Posts Tagged ‘The Mother’

THE MOTHER: 2 ½ STARS. “a big action movie that fits the small screen.”

Just in time for Mother’s Day comes the new Jennifer Lopez Netflix movie “The Mother.” A twist on the 1994 thriller “The Professional,” it is the story of a cold-blooded assassin whose heart is warmed by a young innocent caught up in a dangerous situation.

When we first meet The Mother (Lopez) she is a pregnant ex-assassin making a deal with the FBI to turn on her former crime partners, gun runners Adrian Lovell (Joseph Fiennes) and Hector Álvarez (Gael García Bernal). Their business began when she was stationed at Guantanamo Bay, but soon spun out-of-control and now, even the morally compromised Mother wants out.

Trouble is, Lovell and Álvarez will do almost anything to keep her quiet. “You burned down our entire world,” says Lovell.

One barrage of bullets later, Mother is hospitalized. In recovery, she has the baby, but is told by a stern FBI agent (Edie Falco) that not only is she in danger, but the threat from Lovell and Álvarez extends to the newborn. “What you are to that child is a death sentence.”

Mother reluctantly agrees to put the child in foster care while she goes into hiding in the Alaskan wilderness. “You put her with good people,” she says. “Keep her safe. If there’s trouble, let me know.”

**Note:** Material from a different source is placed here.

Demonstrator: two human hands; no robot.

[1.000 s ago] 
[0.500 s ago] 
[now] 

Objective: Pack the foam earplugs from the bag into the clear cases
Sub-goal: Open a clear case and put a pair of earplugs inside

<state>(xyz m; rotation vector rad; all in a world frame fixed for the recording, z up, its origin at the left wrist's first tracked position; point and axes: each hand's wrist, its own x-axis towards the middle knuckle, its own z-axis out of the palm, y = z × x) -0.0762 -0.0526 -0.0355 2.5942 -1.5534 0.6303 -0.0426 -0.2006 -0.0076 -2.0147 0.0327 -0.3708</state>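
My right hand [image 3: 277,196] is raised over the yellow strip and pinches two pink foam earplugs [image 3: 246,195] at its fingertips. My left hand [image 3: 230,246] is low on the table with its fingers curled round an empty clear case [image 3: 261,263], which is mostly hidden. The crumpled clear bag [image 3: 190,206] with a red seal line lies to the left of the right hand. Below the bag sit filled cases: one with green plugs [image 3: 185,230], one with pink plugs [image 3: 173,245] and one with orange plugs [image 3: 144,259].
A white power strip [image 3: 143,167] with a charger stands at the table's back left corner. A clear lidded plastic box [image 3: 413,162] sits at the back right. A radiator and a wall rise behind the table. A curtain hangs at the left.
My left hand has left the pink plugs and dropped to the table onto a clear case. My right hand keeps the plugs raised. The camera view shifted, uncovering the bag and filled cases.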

Cut to twelve years later. Mother gets word that her daughter Zoe (Lucy Paez), who has grown up in a quiet, leafy suburb unaffected and unaware of her biological mother’s past, is once again in danger. “They’re using her to get to me,” Mother says. Working with FBI agent William Cruise (Omari Hardwick), Mother comes out of hiding to protect the daughter she has never met. “I’m a killer,” she says, “but I’m also a mother and I will die protecting her.”

Hiding out in the wilderness, Mother homeschools Zoe in the ways of tough love and warfare. “Do you hate me?” Mother asks. “Good. Use it. You’re going to work harder than you ever thought you could work. Then you are going to run out your reserve tank and find out you have more. And then you’ll run that out too.”

“The Mother” has echoes of “The Professional” and “Hannah,” but pales by comparison.

New Zealand director Niki Caro kicks things off with a far-fetched, but promising set-up, only to allow it to flounder as the running time increases. A compelling twist on a mother – daughter relationship is wasted by a script with paper thin characterizations, a pair of lackluster villains and no real twists after the first fifteen minutes.

Lopez brings a steely, studied deep freeze to the deadly character, punctuated by moments of familial concern. Lopez is no stranger to action or intrigue, and the “Bourne” style -up-close-and-personal fight scenes have some punch to them, but the clichéd dialogue feels left over from a 1990s direct-to-DVD flick. “I’m whatever I need to be to keep her safe,” could have been said by any number of b-movie heroes, and here, as the words spill out of her mouth, it feels like an echo from another, better movie.

Big points, though, to costume designers Bina Daigeler and Jeriana San Juan, whose fur-trimmed looks for the on-the-run Mother, are runway ready.

Even worse is Fiennes as the blandest bad guy to come down the pike since the forgettable Max Lord in “Wonder Woman 1984.” We know Lovell is evil because he does terrible things, but Fiennes plays him as a vessel for some heavy prosthetic make-up and nothing more.

“The Mother” is serviceable, a big action movie that fits the small screen.